Drunken Lyndon Brown grabbed the woman, who was then his partner, by her hair and throat and repeatedly punched her, Bradford Crown Court was told.

Brown, 42, of Acres Street, Keighley, pleaded guilty to causing grievous bodily harm with intent and was jailed for three years and nine months.

Judge David Hatton QC told Brown the violence he used was “unpleasant.”

Prosecutor Peter Byrne said the incident occurred in the early hours of January 2 at the woman’s home in Keighley, after they had spent the day together. They had both been drinking but Brown had consumed much more.

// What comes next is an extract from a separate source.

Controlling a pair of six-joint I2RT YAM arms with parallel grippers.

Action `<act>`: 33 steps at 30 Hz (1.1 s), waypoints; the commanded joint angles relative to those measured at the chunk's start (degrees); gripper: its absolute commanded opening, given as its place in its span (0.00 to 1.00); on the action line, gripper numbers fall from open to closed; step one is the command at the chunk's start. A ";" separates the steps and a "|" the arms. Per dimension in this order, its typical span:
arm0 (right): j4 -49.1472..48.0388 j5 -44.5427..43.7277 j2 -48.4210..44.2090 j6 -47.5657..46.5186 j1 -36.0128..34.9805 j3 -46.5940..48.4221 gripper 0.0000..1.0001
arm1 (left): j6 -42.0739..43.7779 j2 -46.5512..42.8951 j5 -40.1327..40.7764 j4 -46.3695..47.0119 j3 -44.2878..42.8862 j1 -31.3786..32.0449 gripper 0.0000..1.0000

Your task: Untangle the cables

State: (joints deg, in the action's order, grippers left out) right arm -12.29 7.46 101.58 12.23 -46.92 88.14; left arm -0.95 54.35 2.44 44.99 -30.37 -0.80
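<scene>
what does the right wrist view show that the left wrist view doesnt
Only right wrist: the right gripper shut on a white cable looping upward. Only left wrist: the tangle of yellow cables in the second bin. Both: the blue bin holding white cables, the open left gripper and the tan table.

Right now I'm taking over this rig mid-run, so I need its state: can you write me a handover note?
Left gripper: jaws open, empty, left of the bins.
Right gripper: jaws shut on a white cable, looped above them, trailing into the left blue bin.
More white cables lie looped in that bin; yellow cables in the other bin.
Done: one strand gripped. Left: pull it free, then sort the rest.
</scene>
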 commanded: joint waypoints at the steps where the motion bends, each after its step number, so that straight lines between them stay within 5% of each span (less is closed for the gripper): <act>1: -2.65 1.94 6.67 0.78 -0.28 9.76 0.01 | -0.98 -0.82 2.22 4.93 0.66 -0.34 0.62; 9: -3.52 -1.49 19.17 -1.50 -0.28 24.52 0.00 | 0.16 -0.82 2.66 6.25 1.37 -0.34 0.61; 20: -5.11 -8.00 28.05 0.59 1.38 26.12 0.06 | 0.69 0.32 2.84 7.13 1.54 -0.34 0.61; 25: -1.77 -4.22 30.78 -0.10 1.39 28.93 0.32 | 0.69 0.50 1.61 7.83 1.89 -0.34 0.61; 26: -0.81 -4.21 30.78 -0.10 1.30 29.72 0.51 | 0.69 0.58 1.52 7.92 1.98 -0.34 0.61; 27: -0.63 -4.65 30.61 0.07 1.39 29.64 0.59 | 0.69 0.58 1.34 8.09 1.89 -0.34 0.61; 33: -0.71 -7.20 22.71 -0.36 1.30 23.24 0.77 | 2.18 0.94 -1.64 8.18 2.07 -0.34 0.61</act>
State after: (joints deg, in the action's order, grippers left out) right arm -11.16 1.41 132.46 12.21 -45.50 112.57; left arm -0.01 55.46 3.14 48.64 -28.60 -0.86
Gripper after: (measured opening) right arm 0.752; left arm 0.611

Mr Byrne said the woman asked Brown to leave, after he called her names, but he refused, grabbed her hair, pushed his forehead against hers and punched her in the back of the head. He asked for a kiss before leaving, and when he did not get one he grabbed her hair and then her throat, holding it for two or three minutes before releasing his grip. Brown then punched her six or seven times to the face and head, before collecting his belongings and leaving. Mr Byrne said the woman attended hospital three days later and was found to have fractures to her jaw, broken teeth and bruising to her face.

The hospital alerted police but the woman told them she did not wish to make a statement because she was scared. She later made a video statement and Brown was arrested.

In a victim personal statement, the woman said she had still been in pain a month after the attack and only able to eat soft food. She needed surgery to insert two steel plates into her jaw and at that time was suffering from paralysis to her face, causing slurred speech, a drooping mouth and cheek and she was not properly able to close her left eye. She said she did not know whether the paralysis would be permanent and felt she “looked like I’ve suffered a stroke.”

Mr Byrne said her jaw was still misaligned and she was still conscious of her face being distorted.

Brown’s barrister, Jayne Beckett, said the defendant was sorry for what he had done and, though it was not an excuse, drink was the explanation for the offence. Judge Hatton said the offence was aggravated by the ongoing effect on the victim, the fact it had taken place in her home, and it was committed when Brown was in a state of considerable drunkenness.